The Secrets Problem


Every application depends on secrets: API keys, database passwords, encryption keys, OAuth tokens, and TLS certificates. Mishandling these secrets is one of the most common causes of security breaches. A single hardcoded credential committed to a public repository can compromise your entire infrastructure within minutes.


Where Secrets Go Wrong


| Mistake | Consequence |

|---------|-------------|

| Hardcoded in source code | Credentials exposed in version control |

| Stored in environment files committed to git | Accidental exposure in public repos |

| Shared via chat or email | Unbounded access, no audit trail |

| Stored in config files with wide permissions | Accessible to any process on the machine |

| Logged during debugging | Credentials visible in log aggregation systems |


The Vault Pattern


A secrets vault is a centralized service that stores, manages, and audits access to secrets. Applications request secrets at runtime rather than reading them from configuration files.


HashiCorp Vault



# Start Vault in development mode

vault server -dev



# Store a secret

vault kv put secret/database \

    host=db.example.com \

    port=5432 \

    username=app_user \

    password=$(openssl rand -base64 32)



# Read a secret

vault kv get secret/database


Vault Integration with Application Code



import hvac



client = hvac.Client(url='https://vault.example.com',

                     token=get_vault_token())

secret = client.secrets.kv.read_secret_version(

    path='database'

)

db_password = secret['data']['data']['password']



# Use the secret to connect

conn = psycopg2.connect(

    host=secret['data']['data']['host'],

    password=db_password

)


Cloud-Native Solutions


AWS Secrets Manager



import boto3

from botocore.exceptions import ClientError



def get_secret(secret_name):

    client = boto3.client('secretsmanager')

    response = client.get_secret_value(SecretId=secret_name)

    return json.loads(response['SecretString'])



# Automatic rotation

db_creds = get_secret('prod/database/credentials')


GCP Secret Manager



from google.cloud import secretmanager



def access_secret_version(secret_id, version_id="latest"):

    client = secretmanager.SecretManagerServiceClient()

    name = f"projects/my-project/secrets/{secret_id}/versions/{version_id}"

    response = client.access_secret_version(name=name)
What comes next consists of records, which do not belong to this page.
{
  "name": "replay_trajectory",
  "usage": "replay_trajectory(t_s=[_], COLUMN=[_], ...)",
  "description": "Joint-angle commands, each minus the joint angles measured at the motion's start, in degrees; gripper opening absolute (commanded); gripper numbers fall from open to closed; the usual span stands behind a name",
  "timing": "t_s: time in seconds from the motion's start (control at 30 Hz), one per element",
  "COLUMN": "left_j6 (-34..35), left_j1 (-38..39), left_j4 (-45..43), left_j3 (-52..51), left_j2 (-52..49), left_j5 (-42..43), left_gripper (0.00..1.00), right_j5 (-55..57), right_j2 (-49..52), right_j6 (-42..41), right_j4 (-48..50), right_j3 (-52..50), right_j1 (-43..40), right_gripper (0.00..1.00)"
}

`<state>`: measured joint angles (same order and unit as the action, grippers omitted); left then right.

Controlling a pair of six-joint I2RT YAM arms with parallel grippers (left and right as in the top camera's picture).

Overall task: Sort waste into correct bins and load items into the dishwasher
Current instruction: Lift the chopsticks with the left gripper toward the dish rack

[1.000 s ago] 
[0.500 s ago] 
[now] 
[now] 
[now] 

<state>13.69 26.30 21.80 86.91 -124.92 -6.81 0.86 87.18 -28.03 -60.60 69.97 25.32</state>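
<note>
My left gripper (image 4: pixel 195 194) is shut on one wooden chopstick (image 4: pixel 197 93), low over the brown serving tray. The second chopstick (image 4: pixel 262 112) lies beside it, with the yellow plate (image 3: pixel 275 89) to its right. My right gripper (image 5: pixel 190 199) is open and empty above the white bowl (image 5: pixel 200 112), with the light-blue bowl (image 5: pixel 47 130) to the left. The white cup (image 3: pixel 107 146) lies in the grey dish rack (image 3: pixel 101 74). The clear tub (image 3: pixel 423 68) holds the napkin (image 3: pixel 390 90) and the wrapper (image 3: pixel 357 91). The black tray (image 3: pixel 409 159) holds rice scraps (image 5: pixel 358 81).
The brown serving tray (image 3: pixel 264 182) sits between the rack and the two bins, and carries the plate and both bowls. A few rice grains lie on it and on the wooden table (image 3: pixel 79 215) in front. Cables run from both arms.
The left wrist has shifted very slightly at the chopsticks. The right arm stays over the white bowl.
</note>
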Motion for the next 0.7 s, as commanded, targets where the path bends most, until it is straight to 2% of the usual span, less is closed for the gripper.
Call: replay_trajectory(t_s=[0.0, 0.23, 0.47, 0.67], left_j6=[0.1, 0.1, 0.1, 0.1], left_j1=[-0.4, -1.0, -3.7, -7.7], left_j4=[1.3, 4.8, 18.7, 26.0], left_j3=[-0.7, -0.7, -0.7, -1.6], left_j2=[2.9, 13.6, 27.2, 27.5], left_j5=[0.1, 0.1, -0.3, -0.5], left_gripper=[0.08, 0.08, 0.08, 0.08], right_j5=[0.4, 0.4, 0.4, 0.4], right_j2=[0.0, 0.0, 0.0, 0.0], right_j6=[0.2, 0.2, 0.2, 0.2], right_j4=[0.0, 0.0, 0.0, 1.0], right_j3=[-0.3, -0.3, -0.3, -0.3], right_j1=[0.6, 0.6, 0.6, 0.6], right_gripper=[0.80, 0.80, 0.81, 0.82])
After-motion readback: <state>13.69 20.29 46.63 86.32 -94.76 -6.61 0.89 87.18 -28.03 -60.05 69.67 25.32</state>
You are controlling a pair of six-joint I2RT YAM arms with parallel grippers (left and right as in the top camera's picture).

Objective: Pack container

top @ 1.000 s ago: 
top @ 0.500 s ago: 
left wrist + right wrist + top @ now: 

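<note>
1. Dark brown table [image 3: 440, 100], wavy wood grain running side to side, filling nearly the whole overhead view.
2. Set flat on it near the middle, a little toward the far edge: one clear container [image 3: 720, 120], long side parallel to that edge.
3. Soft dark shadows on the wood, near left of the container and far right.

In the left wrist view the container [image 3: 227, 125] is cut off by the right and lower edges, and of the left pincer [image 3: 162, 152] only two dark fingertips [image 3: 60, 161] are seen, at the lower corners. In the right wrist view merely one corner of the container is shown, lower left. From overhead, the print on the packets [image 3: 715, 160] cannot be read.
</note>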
    return response.payload.data.decode("UTF-8")


Secrets in CI/CD


Never store secrets in repository CI/CD configuration files that are committed to source control. Use each platform's native secrets store:


| Platform | How to Store Secrets |

|----------|---------------------|

| GitHub Actions | Settings > Secrets and variables > Actions |

| GitLab CI | Settings > CI/CD > Variables |

| CircleCI | Project Settings > Environment Variables |

| Jenkins | Manage Jenkins > Credentials |



# GitHub Actions workflow with secrets

name: Deploy

on: [push]

jobs:

  deploy:

    runs-on: ubuntu-latest

    steps:

      - uses: actions/checkout@v4

      - name: Deploy to production

        env:

          DB_PASSWORD: ${{ secrets.DB_PASSWORD }}

          API_KEY: ${{ secrets.API_KEY }}

        run: ./deploy.sh


Detecting Secret Leaks


Pre-Commit Hooks


Use tools like `git-secrets` or `truffleHog` as pre-commit hooks:



# Install git-secrets

brew install git-secrets

git secrets --install

git secrets --register-aws



# Scan for secrets before commit

#!/bin/sh

# .git/hooks/pre-commit

git secrets --scan


Scanning Repositories



# Scan the entire history

trufflehog git https://github.com/example/repo.git



# Scan with Gitleaks

gitleaks detect --source . --verbose


Rotation and Expiration


Secrets should have a limited lifetime. Implement automatic rotation:


  • **Database passwords**: Rotate every 90 days. Use zero-downtime rotation with two-password windows.
  • **API keys**: Rotate immediately if compromised, regularly every 180 days.
  • **TLS certificates**: Automate renewal with Let's Encrypt and cert-manager.
  • **SSH keys**: Rotate on employee departure or annually.

  • 
    # Example: Zero-downtime DB password rotation
    
    # Phase 1: Update app to accept both old and new passwords
    
    # Phase 2: Rotate master password in database
    
    # Phase 3: Update app to use only new password
    
    # Phase 4: Revoke old password
    
    

    The Principle of Least Privilege


    Secrets should be scoped to what a particular service or developer needs:


  • Each microservice gets its own set of secrets, not shared credentials.
  • Developers get ephemeral secrets scoped to development environments.
  • Service accounts have the minimum permissions required for their function.
  • Audit every secret access with timestamp and requester identity.

  • Summary


    Treat secrets as the critical infrastructure they are. Use a dedicated secrets vault in production, store them in platform-native secret stores for CI/CD, never hardcode them or commit them to version control, and implement automatic rotation. Combine these practices with regular scanning for leaked secrets and strict access control to minimize the blast radius of any exposure.